Defense Secretary James Mattis told his counterparts from 27 other NATO nations Wednesday to increase defense spending by the end of the year or the United States will “moderate its commitment” to the alliance.
“No longer can the American taxpayer carry a disproportionate share of the defense of Western values,” he said at his first NATO defense ministers meeting in Brussels. “Americans cannot care more for your children’s future security than you do.”
The warning echoed remarks that President Trump has continually made about NATO nations not paying their fair share. “We are getting ripped off by every country in NATO, where they pay virtually nothing, most of them. And we’re paying the majority of the costs,” he said last March.
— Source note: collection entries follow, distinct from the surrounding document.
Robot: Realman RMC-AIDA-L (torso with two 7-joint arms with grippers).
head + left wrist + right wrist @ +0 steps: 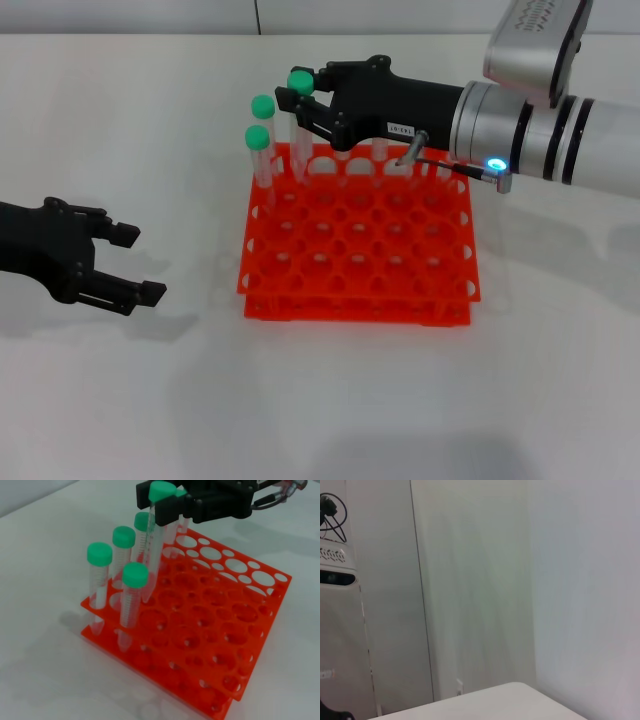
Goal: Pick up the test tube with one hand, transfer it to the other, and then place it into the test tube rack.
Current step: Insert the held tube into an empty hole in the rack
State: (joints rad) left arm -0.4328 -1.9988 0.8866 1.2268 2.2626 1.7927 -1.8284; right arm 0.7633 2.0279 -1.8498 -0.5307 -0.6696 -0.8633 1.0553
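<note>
Tube: slim clear green-capped test tube, upright, cap up, upper centre of the head view.
Right gripper: black, white-stickered, clamped on the tube's top.
Rack: orange-red holed plastic rack, under the tube's tip.
Left gripper: black, spread open, empty, left edge.

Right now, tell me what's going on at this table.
The right gripper holds a green-capped test tube just below its cap, with the tube's lower end in a hole near the far left corner of the orange rack. Several other capped tubes stand along that side of the rack. The left gripper sits off to the rack's left, fingers open, holding nothing.
</note>
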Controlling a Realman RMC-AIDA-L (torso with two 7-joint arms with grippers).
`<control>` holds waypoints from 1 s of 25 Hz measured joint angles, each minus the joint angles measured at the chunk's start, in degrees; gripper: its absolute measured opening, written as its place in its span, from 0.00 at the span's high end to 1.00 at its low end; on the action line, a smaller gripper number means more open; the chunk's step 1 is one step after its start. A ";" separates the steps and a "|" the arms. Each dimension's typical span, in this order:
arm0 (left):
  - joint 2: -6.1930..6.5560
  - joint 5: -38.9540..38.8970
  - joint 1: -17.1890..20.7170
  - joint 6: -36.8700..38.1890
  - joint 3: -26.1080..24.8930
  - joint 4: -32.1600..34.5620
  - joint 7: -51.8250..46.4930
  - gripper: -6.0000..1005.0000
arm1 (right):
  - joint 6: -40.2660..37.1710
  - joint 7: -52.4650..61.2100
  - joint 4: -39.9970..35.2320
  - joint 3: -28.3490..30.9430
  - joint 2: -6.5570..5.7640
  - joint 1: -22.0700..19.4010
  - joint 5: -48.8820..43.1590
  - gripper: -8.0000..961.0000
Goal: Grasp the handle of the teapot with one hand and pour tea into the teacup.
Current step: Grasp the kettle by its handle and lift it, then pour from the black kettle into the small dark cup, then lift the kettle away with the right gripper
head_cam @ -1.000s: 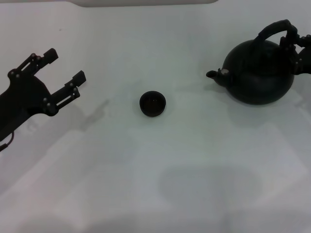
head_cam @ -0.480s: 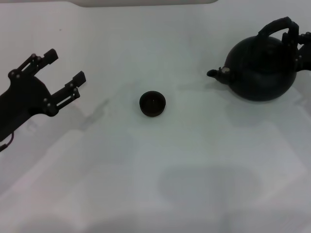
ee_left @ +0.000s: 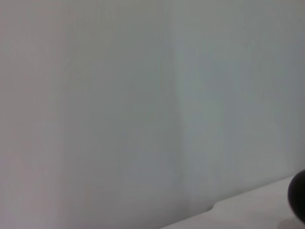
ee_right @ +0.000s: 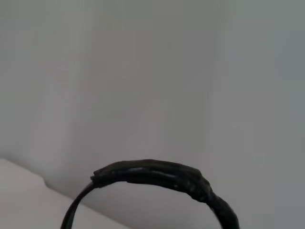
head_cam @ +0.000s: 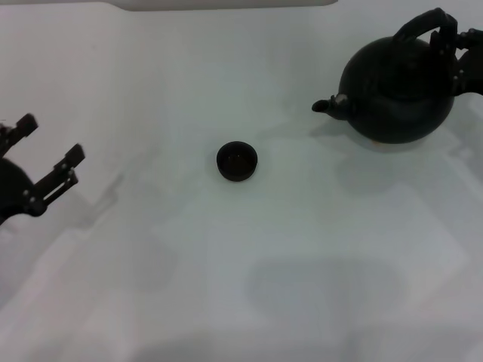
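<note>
Teapot (head_cam: 398, 94) — large, round, matte black; upper right of the head frame, spout (head_cam: 326, 105) aimed toward frame centre. A detached shadow on the desk (head_cam: 302, 249) beneath it suggests the pot is raised clear of the surface.

Handle (head_cam: 423, 26) — thick arched bail over the pot's top; the right wrist view shows its ribbed arc (ee_right: 157, 176) close to the camera.

Right tool (head_cam: 453, 53) — at the right edge of the frame, clenched on the handle's far end.

Teacup (head_cam: 237, 161) — tiny dark cup, centre-left of the frame, upright on the desk, well apart from the spout.

Left tool (head_cam: 47, 162) — far left edge, fingers spread and empty, idle.

Step in hand, as judged: carrying the pot across to the cup. Handling notes — keep the pot level in transit so nothing spills early; bring the spout directly over the cup's mouth before any tilt; tilt slowly, since the target is small against the pot. A grip at the end of the bail rather than its crown may let the pot swing; steady travel advised.
</note>
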 joint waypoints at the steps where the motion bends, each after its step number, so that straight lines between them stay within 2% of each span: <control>1: -0.02 -0.28 0.33 0.12 -0.24 -0.41 0.46 0.20 | -0.75 -0.02 -0.18 -0.02 0.00 -0.06 0.00 0.88; 7: -0.08 -2.31 0.84 0.90 -0.31 -3.72 2.93 0.20 | -2.46 -0.35 -2.74 -2.61 0.01 -1.00 -0.27 0.88; 18: -0.14 -2.53 0.25 2.14 0.20 -4.44 3.68 0.20 | -1.46 -0.35 -5.83 -6.94 0.28 -1.27 0.41 0.88; 25: -0.14 -2.87 0.11 2.29 0.21 -4.44 3.71 0.20 | 2.32 -0.41 -9.38 -14.72 0.51 -1.22 3.63 0.88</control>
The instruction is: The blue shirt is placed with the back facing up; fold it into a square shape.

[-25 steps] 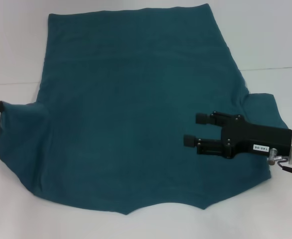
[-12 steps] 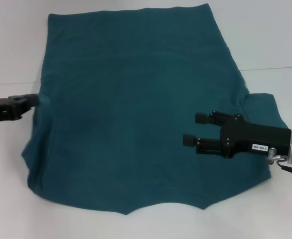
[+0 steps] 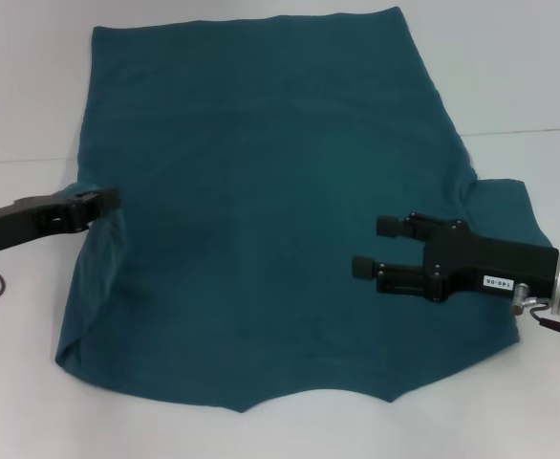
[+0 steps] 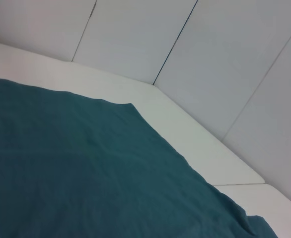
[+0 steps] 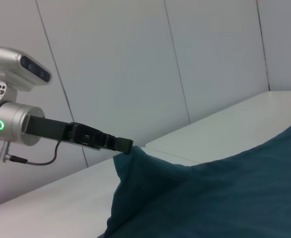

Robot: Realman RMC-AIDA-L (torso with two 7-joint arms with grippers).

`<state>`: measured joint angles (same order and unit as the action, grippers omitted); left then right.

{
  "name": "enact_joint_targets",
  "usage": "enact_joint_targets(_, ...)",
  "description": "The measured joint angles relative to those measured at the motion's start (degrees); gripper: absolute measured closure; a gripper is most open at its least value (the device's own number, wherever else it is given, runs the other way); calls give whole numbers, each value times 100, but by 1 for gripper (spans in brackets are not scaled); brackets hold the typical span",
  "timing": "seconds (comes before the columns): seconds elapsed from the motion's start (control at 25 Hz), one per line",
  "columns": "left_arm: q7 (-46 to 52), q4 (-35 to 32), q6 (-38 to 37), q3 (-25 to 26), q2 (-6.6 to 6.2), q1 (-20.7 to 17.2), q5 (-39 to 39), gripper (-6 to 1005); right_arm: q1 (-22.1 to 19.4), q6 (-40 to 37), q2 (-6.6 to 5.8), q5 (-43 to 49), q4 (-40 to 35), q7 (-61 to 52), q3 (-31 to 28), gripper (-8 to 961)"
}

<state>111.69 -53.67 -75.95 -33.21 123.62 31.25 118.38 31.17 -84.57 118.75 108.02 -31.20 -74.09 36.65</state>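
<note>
On the left, our left gripper (image 3: 108, 200) is clenched on the blue shirt's (image 3: 261, 210) sleeve edge, apparently mid-fold; next we carry it rightward across the table (image 3: 509, 67). At right, our right gripper (image 3: 376, 247) hovers released over the shirt.

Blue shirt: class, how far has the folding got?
Early. Nothing is folded flat. In hand: the left gripper holds the blue shirt by its left sleeve, lifted inward over the body. The right gripper hovers open over the right side. The right sleeve and lengthwise folds remain.
</note>
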Motion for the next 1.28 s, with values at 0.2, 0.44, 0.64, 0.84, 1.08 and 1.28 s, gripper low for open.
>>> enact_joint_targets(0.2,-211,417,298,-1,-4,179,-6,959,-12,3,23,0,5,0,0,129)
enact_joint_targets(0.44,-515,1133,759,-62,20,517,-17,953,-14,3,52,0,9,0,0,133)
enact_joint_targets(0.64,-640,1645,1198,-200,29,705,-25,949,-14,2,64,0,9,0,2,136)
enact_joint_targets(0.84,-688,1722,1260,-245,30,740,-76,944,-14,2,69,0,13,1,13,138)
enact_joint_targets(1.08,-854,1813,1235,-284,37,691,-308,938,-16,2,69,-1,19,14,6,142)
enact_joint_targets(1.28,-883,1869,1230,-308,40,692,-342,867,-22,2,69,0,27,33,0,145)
But while Trump has called NATO “obsolete,” Mattis praised the alliance as “a fundamental bedrock for the United States and for all the trans-Atlantic community.”
In further contrast with his boss, Mattis also called Russia out by name, chiding the nation for “using force to alter the borders of one of its sovereign neighbors.”
The calls for NATO members to increase their defense spending are not new. President Obama’s Defense Secretaries, Robert Gates, Chuck Hagel, and Ash Carter, all pushed for more spending to strengthen NATO. Still, Mattis’s threat that the U.S. may back away from its commitment if allies don’t pony up by a set date appears to go further than his predecessors ever did.